▸ Activity
Starting at the line below that contains "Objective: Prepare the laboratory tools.", print each line through the end of the records exactly as it appears.

▸ Data extract
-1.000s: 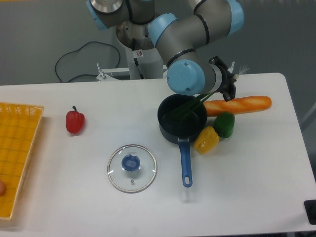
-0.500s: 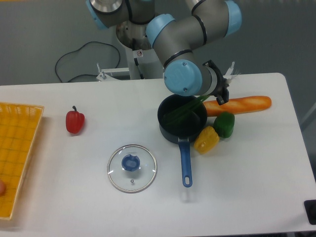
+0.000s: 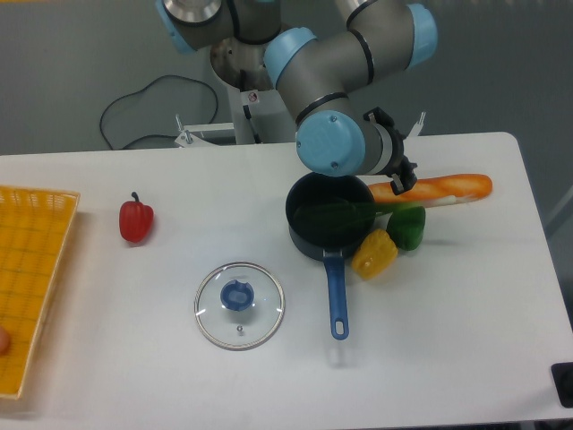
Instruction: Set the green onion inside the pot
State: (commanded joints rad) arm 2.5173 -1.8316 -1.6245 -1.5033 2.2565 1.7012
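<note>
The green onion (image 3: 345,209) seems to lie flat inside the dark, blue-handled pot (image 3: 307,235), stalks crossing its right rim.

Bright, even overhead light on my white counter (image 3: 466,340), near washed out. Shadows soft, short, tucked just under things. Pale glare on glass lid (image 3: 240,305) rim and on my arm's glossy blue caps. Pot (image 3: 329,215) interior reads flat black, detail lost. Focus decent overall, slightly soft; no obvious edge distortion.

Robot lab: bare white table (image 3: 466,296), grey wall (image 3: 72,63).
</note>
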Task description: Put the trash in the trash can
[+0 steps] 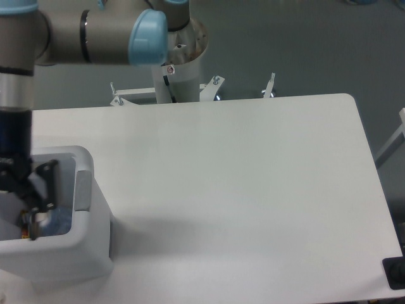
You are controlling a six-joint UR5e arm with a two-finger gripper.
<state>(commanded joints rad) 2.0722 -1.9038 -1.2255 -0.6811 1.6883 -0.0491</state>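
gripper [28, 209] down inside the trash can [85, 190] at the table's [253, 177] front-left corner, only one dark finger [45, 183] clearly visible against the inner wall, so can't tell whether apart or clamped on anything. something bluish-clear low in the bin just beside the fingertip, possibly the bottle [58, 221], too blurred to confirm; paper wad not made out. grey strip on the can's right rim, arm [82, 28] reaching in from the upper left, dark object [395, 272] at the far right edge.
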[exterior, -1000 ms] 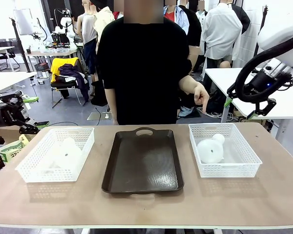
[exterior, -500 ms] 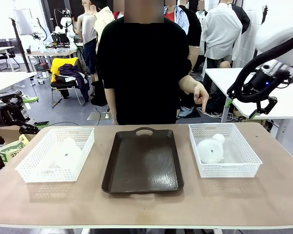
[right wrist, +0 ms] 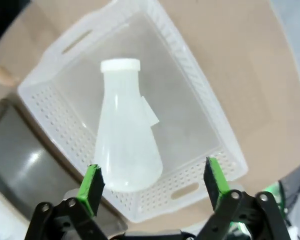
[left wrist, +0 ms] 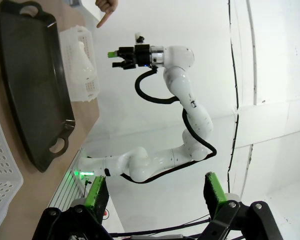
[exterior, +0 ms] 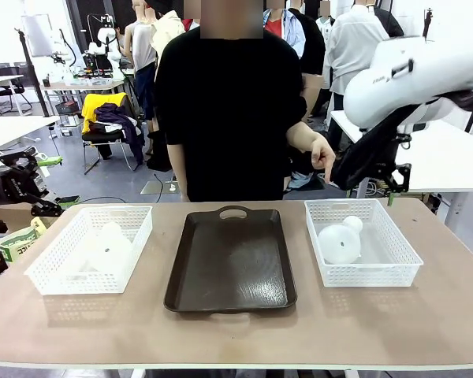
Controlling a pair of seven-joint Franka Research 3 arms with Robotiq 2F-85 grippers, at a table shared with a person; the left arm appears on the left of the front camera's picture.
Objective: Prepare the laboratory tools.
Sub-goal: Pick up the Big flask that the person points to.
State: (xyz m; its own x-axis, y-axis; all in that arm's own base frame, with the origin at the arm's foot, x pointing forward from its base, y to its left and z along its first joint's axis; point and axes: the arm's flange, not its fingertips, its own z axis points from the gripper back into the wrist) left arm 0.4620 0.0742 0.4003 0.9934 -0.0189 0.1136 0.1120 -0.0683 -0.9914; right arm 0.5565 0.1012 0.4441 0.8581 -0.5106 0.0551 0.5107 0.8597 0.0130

▸ Answer to this problem
Objective: Prepare the laboratory tools.
Sub-goal: Pick up the Big flask that the person points to.
State: (xyz m; its own x-axis, y-axis; all in that arm's own base frame, with the origin at the arm's foot, x pointing forward from its base, y to its left and z along its first joint's axis; point and axes: the arm's flange, not its fingertips, its own z axis points from the gripper back into the wrist) left arm 0.4620 0.0742 0.4003 0.9934 -0.0189 0.1136 0.1120 -0.0683 -0.9914; right arm 0.5565 0.1012 0.4441 0.8581 -0.5106 0.0551 0.5107 0.8597 0.0130

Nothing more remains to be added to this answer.